In my previous post, “How to Launch Your App in the International Market,” I showed you a few best practices for localizing your app and launching it in international markets. In this post, I’ll go over how to localize and translate UI strings in your app.
Step 1: Developing Your App
When you create a new BlackBerry project using Cascades in the Momentics IDE, it’s already configured to support multiple languages. As seen in the image below, the translations folder that contains .qm and .ts files is created, and the path of the .qm file is added to the project’s bar-descriptionor.xml file under the Assets tab. A .ts file is an XML file that maps and stores all UI strings in your app for translations and a .qm file is a compiled binary file for translation resources. Once the UI designs are finalized, the .ts files can be sent to professional translators to be localized/translated for your target markets.
If you’re like me, the next thing you may be wondering is how to update the UI strings for different locales. Typically, you need to load a translator to update UI strings and formats according to the new locale. The good news is that Cascades also takes care of this process by loading the translator in the ApplicationUI constructor on start-up, instantiating QTranslator and LocalHandler and calling onSystemLanguageChanged() method. Your app will load the correct translation resources according to the locale settings and update when the locale-related system setting is changed at runtime. This means users don’t need to restart your app to see the localized UI strings and formats according to the new locale.

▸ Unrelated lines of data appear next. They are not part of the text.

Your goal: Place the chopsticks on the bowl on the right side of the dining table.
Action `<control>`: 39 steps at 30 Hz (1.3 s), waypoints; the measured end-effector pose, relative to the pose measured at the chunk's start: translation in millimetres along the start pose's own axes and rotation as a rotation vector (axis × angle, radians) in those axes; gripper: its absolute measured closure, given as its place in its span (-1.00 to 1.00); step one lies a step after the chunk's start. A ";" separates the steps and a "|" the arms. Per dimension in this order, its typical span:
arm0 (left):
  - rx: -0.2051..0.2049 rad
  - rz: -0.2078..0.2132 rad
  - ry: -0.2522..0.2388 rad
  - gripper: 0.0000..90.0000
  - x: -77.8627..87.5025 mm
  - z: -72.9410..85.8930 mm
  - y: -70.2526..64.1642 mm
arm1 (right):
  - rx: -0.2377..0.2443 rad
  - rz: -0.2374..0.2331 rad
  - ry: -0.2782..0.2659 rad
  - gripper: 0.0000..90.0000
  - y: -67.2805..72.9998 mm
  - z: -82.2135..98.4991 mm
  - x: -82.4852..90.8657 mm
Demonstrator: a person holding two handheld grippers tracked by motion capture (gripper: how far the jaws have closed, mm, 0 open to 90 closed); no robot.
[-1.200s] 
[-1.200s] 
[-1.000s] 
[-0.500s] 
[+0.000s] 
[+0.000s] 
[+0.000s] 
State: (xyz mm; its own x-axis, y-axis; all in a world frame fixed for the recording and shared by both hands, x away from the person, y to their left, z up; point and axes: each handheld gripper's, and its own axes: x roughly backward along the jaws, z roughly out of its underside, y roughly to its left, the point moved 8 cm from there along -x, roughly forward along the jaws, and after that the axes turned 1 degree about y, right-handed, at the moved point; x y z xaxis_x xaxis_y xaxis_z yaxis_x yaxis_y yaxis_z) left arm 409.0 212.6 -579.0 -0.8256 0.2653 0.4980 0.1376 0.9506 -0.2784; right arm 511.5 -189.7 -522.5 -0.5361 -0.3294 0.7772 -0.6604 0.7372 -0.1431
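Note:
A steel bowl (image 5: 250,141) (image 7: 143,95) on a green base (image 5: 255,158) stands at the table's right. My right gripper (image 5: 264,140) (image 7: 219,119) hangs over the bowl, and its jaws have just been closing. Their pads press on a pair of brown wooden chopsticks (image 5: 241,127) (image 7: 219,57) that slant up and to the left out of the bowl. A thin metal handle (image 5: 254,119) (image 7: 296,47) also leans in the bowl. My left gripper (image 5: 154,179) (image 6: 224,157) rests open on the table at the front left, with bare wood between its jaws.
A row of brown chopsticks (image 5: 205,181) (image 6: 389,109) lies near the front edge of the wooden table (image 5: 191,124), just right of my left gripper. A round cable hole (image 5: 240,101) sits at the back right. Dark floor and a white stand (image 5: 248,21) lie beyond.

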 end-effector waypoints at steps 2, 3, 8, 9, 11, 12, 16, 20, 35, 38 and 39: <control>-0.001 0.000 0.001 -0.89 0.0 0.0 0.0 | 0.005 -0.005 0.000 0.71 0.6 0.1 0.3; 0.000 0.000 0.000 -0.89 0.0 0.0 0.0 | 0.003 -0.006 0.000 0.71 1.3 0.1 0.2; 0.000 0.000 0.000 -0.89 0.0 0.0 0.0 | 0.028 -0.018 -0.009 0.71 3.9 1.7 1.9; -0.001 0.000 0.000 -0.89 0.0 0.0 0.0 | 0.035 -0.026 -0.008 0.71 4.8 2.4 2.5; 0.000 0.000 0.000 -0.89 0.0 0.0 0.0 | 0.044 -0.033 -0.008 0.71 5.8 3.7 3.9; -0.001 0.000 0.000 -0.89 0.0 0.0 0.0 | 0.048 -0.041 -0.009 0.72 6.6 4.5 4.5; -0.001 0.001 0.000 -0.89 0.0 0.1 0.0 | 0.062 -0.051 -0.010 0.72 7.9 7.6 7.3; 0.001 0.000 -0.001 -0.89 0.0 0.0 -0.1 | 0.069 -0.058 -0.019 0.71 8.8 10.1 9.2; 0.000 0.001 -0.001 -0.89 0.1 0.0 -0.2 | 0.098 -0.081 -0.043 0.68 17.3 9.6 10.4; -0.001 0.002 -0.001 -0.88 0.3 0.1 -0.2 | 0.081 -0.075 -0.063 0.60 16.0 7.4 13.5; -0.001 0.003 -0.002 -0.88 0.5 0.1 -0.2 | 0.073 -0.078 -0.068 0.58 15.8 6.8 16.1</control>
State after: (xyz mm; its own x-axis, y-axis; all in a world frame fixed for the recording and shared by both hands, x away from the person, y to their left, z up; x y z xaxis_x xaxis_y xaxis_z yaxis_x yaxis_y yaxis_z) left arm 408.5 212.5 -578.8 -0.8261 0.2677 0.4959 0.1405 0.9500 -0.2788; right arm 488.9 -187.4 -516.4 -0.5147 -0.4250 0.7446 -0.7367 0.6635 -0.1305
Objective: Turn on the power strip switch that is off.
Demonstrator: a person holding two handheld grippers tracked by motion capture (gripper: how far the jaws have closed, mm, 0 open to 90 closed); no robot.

See my previous post on how a translator gets loaded into your project.
Step 2: Generate Translation Resources for Target Markets
So far, there is nothing extra you are required to do for your app to support multiple languages and regions, as Cascades provides you with a good wireframe to localize your app. The real fun of developing the international savvy app begins here.
Follow the Best Localization Coding Practices
As you design and implement UI elements, identify all strings and messages to be translated and wrap them with the qsTr()/qsTraslate() function in QML or use translate()/tr() functions in C++ following the best localization coding practices posted previously. The strings wrapped with these functions indicate they are to be translated according to locale and are extracted to .ts file once the project is compiled. Needless to say, the strings that are not wrapped with these functions won’t be translated.
Once you have somewhat finalized User Interfaces and UI strings for a default language, the next step is to generate translation resources (.qm and .ts files) for each target language. It is quite simple to add target languages on the Localization tab under the bar-descriptor.xml and build the project. When the build process is completed, you will see that .qm and .ts files are created in the translations folder for each target language you added for localization (see the screen below from the“hellocascades” sample app). Each .ts file contains all UI strings to be translated in xml file format including the target language and location of the filename containing the strings. You can also generate the .ts file by running a command line tool lupdate.
Not translated .ts file example for Spanish
<?xml version="1.0" encoding="utf-8"?> <!DOCTYPE TS> <TS version="2.0" language="de_ES"> <context> <name>hellocascades</name> <message> <location filename="../assets/hellocascades.qml" line="52"/> <source>Hello World</source> <translation type="unfinished"></translation> </message> </context> </TS>
Now you are all set for UI translations! You can manually insert the translated strings by editing the line “<translation type=”unfinished”></translation>” to “<translation>Hola Mundo</translation>”. Assuming most developers are not professional translators, you can get professional translation agencies to translate the UI strings; most professional translators understand the .ts file. You can just send them the automatically generated .ts files and get the translated .ts files back. Qt supports Qt Linguist tool for string translations for .ts files and some translation agencies might use Qt Linguist tool among other translation tools. During the translation and testing phase, it’s always good to keep the communication open with translators, providing them with as much information as possible to avoid ambiguity.
When translation process is complete, you can put the translated .ts files back to the project in the translations folder and build the project to regenerate translation resources, including .qm files for the app. The localized .ts file looks like below:
Translated .ts file example for Spanish
<?xml version="1.0" encoding="utf-8"?> <!DOCTYPE TS> <TS version="2.0" language="de_ES"> <context> <name>hellocascades</name> <message> <location filename="../assets/hellocascades.qml" line="52"/> <source>Hello World</source> <translation>Hola Mundo</translation> </message> </context> </TS>
You can check out our “Hello Cascades” sample app to learn more about targeting multiple languages in BlackBerry 10.
Step 3: Test the Localization and Launch Your App!
Your app is almost ready for the world! Next step is testing your app against all target languages to make sure the localized UI strings are displayed correctly without truncation. Once testing is done, your hard work is paid off; your awesome app is now internationally awesome!